BRIEF: Task for the listing below: copy it out in full, exactly.
__________________________________________________
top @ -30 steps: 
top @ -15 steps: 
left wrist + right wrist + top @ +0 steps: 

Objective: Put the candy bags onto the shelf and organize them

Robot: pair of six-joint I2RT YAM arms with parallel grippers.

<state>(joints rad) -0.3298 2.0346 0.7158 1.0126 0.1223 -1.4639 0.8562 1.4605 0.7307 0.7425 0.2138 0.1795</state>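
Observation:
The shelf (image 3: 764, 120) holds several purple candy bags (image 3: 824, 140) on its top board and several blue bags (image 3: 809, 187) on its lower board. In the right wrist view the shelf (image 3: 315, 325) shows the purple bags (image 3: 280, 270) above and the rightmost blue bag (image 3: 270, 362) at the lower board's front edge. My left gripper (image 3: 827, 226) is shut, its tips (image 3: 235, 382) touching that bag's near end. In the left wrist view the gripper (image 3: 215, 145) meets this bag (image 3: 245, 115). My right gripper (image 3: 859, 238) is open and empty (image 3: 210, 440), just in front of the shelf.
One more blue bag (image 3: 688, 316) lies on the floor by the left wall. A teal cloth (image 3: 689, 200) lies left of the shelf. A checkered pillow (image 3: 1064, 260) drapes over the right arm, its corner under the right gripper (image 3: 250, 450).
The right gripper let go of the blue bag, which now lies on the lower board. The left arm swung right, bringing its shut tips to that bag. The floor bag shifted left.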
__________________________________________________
ANSWER SECTION:
top @ -30 steps: 
top @ -15 steps: 
left wrist + right wrist + top @ +0 steps: 

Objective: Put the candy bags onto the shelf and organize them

Robot: pair of six-joint I2RT YAM arms with parallel grippers.

<state>(joints rad) -0.3298 2.0346 0.7158 1.0126 0.1223 -1.4639 0.8562 1.4605 0.7307 0.7425 0.2138 0.1795</state>
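Observation:
The shelf (image 3: 764, 120) holds several purple candy bags (image 3: 824, 140) on its top board and several blue bags (image 3: 809, 187) on its lower board. In the right wrist view the shelf (image 3: 315, 325) shows the purple bags (image 3: 280, 270) above and the rightmost blue bag (image 3: 270, 362) at the lower board's front edge. My left gripper (image 3: 827, 226) is shut, its tips (image 3: 235, 382) touching that bag's near end. In the left wrist view the gripper (image 3: 215, 145) meets this bag (image 3: 245, 115). My right gripper (image 3: 859, 238) is open and empty (image 3: 210, 440), just in front of the shelf.
One more blue bag (image 3: 688, 316) lies on the floor by the left wall. A teal cloth (image 3: 689, 200) lies left of the shelf. A checkered pillow (image 3: 1064, 260) drapes over the right arm, its corner under the right gripper (image 3: 250, 450).
The right gripper let go of the blue bag, which now lies on the lower board. The left arm swung right, bringing its shut tips to that bag. The floor bag shifted left.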

The answer given above is complete as it stands.